How quickly can an approved vaccine be rolled out?
Once a vaccine has been approved for emergency use, vaccination can start in the population that’s most in need, including care home residents and healthcare workers. In the U.S. at least, the approval of the vaccines will be extended to the general public once there’s six months of safety data on each individual vaccine. As such, Moncef Sloaui, head of Operation Warp Speed, the U.S. agency created earlier this year to help bring a vaccine to market, believes that there could be a vaccine available for every American by mid-2021.
How does that translate in terms of dosage?
Mr. Sloaui said recently that there would be 400 to 450 million doses available by May 2021, but this estimate is based on just two vaccines (Pfizer/BioNtech and Moderna) being approved. It’s also important to remember that each person will need two doses of these vaccines for them to be effective.
What about the distribution of these two vaccines in other countries?
Several countries have entered into agreements with the vaccine developers that will determine when and how much of the vaccines will be made available to them. Canada, for instance, has apparently secured enough potential vaccines to protect almost four times its population. It recently doubled its order from Moderna to 40 million doses and the first 249,000 doses of the Pfizer/BioNtech are set to arrive in the county by mid-December.

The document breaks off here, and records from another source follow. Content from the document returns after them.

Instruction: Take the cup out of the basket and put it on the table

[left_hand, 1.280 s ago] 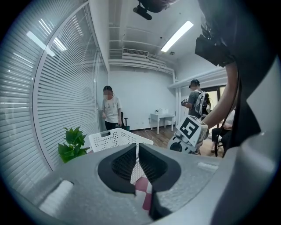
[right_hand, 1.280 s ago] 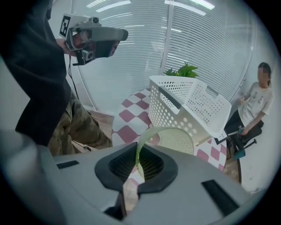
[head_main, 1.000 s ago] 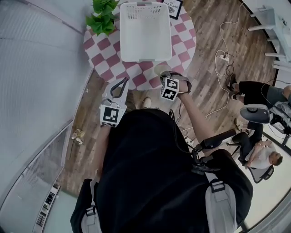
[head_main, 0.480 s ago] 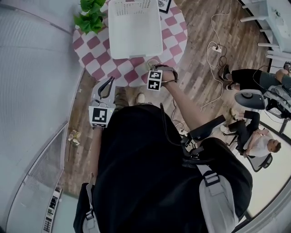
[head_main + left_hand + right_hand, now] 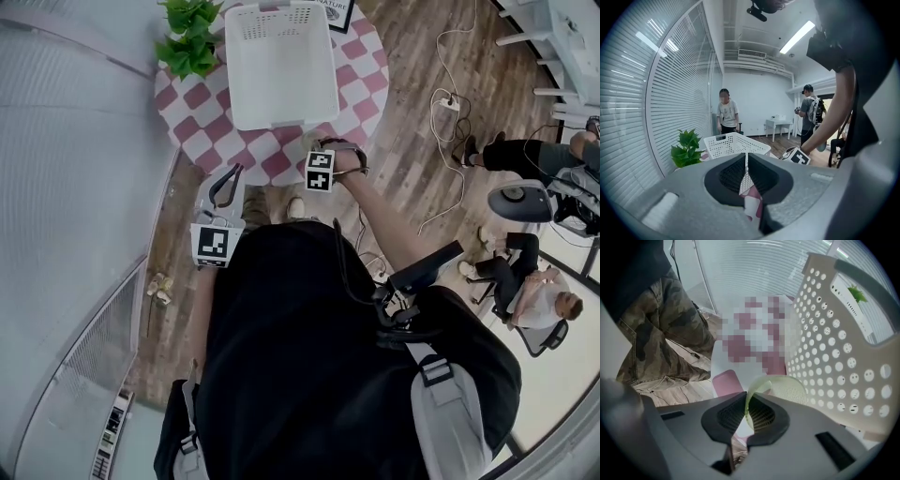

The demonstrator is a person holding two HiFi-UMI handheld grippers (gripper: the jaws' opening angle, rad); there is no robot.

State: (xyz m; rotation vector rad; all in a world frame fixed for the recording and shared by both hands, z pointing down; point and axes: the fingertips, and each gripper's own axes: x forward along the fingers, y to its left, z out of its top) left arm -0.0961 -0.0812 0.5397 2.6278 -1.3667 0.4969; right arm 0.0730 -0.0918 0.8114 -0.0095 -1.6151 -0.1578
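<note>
Right gripper (image 5: 746, 404) points straight down at the near edge of the table (image 5: 272, 159), its jaws clenched on the thin rim of a pale green, see-through cup (image 5: 783, 390). One jaw sits inside the cup and the other outside. The cup is out of the basket (image 5: 834, 348) and stands just beside its perforated white outer wall, over the cloth. Whether the base of the cup rests on the cloth cannot be told. Left gripper (image 5: 746, 161) is held off the near left edge of the table, jaws closed together with nothing between them.

Surface: a round table under a pink and white checked cloth. It carries the white basket at the middle and a green plant (image 5: 190, 42) at the far left.

Room: wood-plank floor with white cables trailing across it, and slatted blinds along the curved glass wall on the left. People are seated at the right, and others stand at the back near a small white desk.

Writing: a framed card (image 5: 336, 9) lies at the far edge of the table. Its print is too small to read with certainty.
</note>
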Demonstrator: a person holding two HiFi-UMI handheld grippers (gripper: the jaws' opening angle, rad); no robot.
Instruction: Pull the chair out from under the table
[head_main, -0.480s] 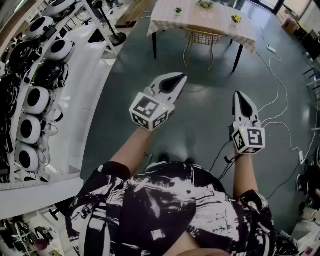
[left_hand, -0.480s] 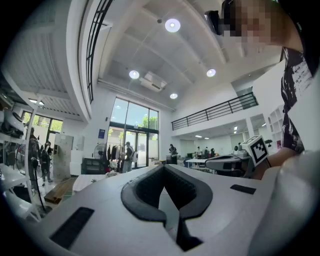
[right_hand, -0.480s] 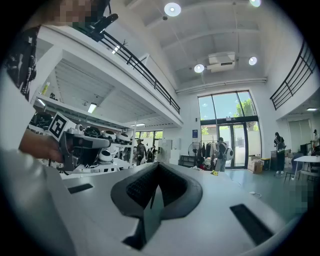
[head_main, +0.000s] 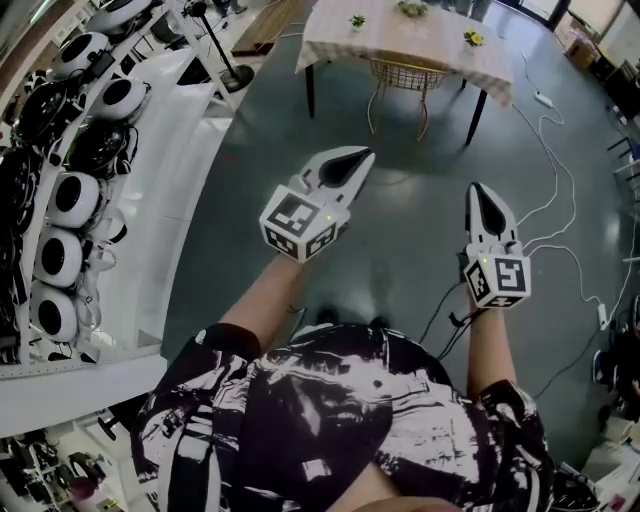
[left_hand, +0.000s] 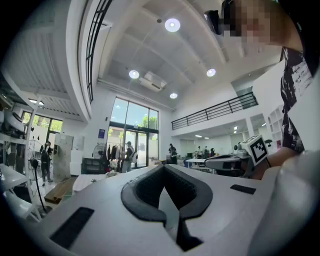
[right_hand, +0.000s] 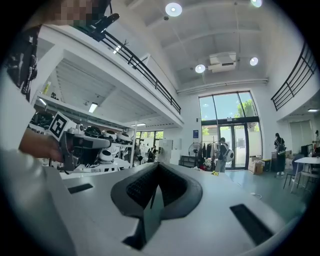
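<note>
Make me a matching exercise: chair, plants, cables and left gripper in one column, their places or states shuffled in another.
1 chair
2 plants
3 cables
4 left gripper

A on the floor
B shut, empty
C on the table
D tucked under the table

Pairs: 1-D, 2-C, 3-A, 4-B

Chair (head_main: 404, 78) is tucked under counter (head_main: 335, 32), far ahead. Shelf (head_main: 170, 130) is set along the left, and cables (head_main: 560, 190) are laid on floor (head_main: 400, 250) at right. Left tool (head_main: 350, 163) and right tool (head_main: 486, 205) are held side by side, well short of the counter.
</note>
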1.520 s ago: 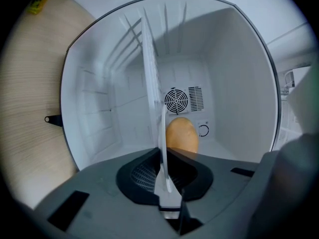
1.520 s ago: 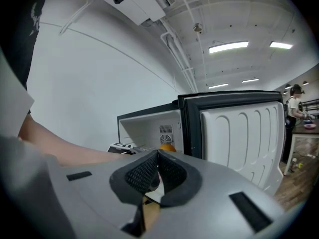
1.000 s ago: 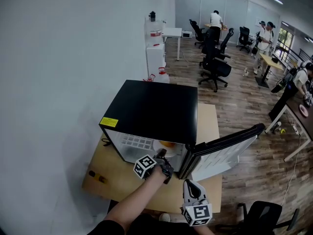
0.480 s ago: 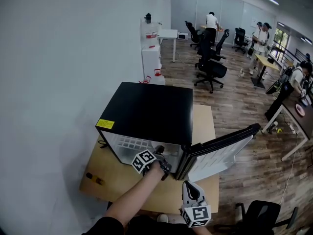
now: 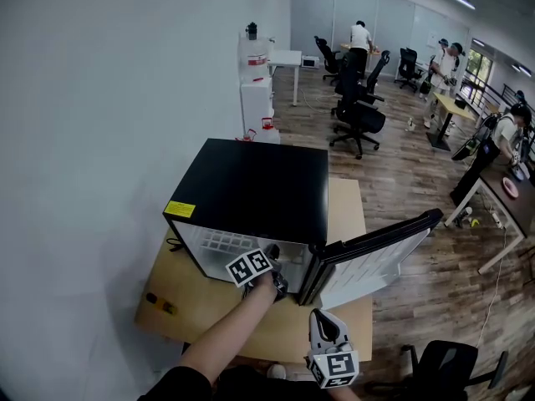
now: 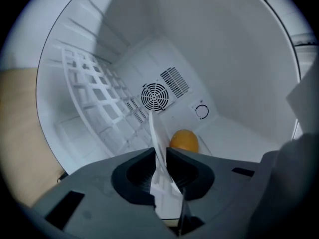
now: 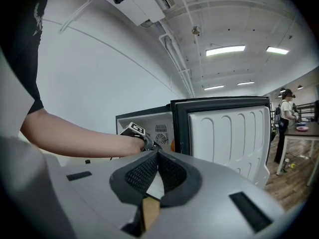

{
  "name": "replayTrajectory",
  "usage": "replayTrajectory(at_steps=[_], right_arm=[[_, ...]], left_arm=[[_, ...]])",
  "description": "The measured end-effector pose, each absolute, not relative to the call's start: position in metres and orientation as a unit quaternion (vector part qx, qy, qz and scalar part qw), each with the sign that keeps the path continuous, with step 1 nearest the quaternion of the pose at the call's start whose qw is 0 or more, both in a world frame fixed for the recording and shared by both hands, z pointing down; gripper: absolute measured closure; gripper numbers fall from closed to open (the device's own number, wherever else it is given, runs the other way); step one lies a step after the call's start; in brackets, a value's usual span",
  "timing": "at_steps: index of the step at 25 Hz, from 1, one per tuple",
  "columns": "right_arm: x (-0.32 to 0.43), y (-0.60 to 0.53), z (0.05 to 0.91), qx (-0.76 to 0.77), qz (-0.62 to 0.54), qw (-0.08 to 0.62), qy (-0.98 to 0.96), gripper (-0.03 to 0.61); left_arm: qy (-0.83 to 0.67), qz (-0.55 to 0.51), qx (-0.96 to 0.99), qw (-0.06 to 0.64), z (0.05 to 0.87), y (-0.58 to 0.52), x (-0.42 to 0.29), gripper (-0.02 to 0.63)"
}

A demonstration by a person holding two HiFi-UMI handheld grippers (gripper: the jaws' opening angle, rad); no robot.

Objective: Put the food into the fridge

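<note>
Left gripper view shows your left gripper (image 6: 159,159) clamped on the rim of a thin white plate (image 6: 155,128), inside the black, white-lined mini fridge (image 5: 251,182), with a round orange fruit (image 6: 184,141) just beside it. The plate is probably stiff, light and slippery, so hold the rim deep. Your right gripper (image 7: 155,176) is closed and empty.

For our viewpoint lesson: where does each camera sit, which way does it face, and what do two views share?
Head view: on the person's head, looking down at the open mini fridge; left forearm, left gripper, right gripper show.
Left gripper view: on that gripper, facing into the fridge; its jaws, just easing open, grip a white plate by the rim, an orange beyond.
Right gripper view: on that gripper, facing the fridge door; its shut jaws, the forearm.
Shared: head and right gripper views both show the left gripper.
</note>
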State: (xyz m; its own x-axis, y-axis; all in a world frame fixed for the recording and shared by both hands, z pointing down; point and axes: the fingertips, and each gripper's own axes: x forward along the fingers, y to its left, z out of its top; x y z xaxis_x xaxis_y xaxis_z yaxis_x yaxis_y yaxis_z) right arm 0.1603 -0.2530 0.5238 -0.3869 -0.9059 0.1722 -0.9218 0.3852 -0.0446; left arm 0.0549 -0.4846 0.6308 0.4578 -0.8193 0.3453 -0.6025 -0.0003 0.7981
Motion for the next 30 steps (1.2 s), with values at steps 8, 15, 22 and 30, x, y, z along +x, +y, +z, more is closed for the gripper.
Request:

Given what is known today, how long could it take for enough people to be inoculated to achieve herd immunity?
A recent survey suggests that more people are now willing to take one of the vaccines due to their high efficacy rates. If 50% of the U.S. population is willing to take the vaccine, combined with the proportion of the population who have gotten the virus naturally, then we could get back to “normal” by the end of next summer, according to several experts including Mr. Slouai and former FDA commissioner Scott Gottlieb.
What does all of this mean to investors?
Clearly, vaccine news has been an important catalyst for equity markets this past year. It remains to be seen how much is now “priced in” regarding future announcements of successful trials and regulatory approvals, but surely investors will gain more confidence with each new positive development on the road to eradicating this horrible disease.